The transformation happened while reading Crime and Punishment by Dostoevsky. I was child of the cold war and grew up being continually told how the evil Russians were subhumans and a major threat to my life and happiness. Being a normal young guy, I didn't give it much thought. If that was what they wanted me to believe, so be it. I had sports to play and vandalism to commit, questioning authority wouldn't make me run faster or throw a stone further.
My parents always told me to read books and reading books made my life easier. Spend an hour a day reading and not get hassled, seemed like a fair deal to me. When I started reading Crime and Punishment the thing that stuck out to me was that the evil Russians were just like us. They had commerce, private property and the sons of guns could even read and ponder life's great mysteries, just like us.

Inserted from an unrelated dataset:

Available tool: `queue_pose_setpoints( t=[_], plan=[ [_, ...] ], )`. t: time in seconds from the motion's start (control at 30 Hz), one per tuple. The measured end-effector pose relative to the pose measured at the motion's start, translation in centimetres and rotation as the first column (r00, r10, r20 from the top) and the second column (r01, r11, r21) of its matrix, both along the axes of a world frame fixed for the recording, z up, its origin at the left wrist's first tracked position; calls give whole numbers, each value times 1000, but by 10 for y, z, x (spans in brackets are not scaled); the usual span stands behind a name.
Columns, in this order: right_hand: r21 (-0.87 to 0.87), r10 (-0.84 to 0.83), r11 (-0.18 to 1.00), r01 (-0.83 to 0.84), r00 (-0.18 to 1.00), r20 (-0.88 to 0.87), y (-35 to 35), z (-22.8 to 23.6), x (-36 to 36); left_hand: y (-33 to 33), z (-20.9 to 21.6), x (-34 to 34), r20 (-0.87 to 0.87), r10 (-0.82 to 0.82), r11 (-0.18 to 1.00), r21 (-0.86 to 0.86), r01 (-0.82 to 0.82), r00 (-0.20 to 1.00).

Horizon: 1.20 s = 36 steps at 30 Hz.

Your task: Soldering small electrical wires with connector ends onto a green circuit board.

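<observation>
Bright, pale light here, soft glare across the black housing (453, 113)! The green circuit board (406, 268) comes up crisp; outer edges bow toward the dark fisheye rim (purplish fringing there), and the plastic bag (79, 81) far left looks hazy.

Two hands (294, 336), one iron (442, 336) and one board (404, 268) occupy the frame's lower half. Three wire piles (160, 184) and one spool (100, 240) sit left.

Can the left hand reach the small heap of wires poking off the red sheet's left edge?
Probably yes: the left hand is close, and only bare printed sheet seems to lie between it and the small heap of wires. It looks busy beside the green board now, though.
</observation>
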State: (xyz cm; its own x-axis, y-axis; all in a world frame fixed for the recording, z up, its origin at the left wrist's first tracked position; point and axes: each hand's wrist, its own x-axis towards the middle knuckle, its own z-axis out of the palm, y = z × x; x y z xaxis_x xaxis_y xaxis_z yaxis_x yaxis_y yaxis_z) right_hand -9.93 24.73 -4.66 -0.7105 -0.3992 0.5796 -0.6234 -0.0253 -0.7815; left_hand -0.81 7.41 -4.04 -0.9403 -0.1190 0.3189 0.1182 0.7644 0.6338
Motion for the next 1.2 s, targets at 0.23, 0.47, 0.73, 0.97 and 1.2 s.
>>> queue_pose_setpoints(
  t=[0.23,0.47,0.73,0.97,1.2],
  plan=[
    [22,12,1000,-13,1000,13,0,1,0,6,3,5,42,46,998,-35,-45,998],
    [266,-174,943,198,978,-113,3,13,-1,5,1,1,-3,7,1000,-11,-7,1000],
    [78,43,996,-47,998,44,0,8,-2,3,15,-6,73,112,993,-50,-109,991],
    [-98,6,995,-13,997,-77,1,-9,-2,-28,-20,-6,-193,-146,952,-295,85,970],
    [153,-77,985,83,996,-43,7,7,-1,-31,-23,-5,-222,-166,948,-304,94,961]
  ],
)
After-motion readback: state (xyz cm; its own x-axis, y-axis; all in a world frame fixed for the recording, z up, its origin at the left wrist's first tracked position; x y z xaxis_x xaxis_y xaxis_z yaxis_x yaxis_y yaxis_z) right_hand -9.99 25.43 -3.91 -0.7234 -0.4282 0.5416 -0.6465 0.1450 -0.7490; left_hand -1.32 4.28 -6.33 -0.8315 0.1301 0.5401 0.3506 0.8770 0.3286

This was when I figured out that the authorities were full of shit. It was a propaganda war and we were being fed a bunch of bullshit about the Russians and if they were feeding us bullshit about the Russians, there was good chance that most of the other stuff we were taught was also bullshit. For some funny reason I fell in love with Dostoevsky and took it upon myself to read any books of his that could lay my hands upon. And just like Deadwood, I would read them several times. In the past year I've re-read Crime and Punishment, The Brothers Karamazov and The Idiot. I just plain old like Dostoevsky's style.
Then another watershed moment hit me a few years ago. While browsing dvd's at the public library I stumbled upon The Last Station. Aside from falling in love with Helen Miren, I also grew curious about Tolstoy. Like most people, I had read War and Peace and it was a long tough read. Somewhat of an endurance test where the goal was to finish the book rather than enjoy it so Tolstoy was relegated to the dormant part of my mind for about 40 years. I've read several of his books in last few years and I'm just finishing "Resurrection". It's a great book.
I'm finding that Tolstoy is basically a kinder and gentler version of Dostoevsky. I still consider old Fyodor Dostoevsky to be my soul mate and Prince Leo Myshkin remains my hero. Both Tolstoy and Dostoevsky were highly critical of the Russian system and the injustice suffered by the peasants. Being a dissident in 19th century Russia was a risky proposition. Poor old Fyodor was sent to prison in Siberia and sentenced to death but like myself, someone up there liked him and he was given a reprieve. So it goes.
Give it a try, you might just fall in love with Leo.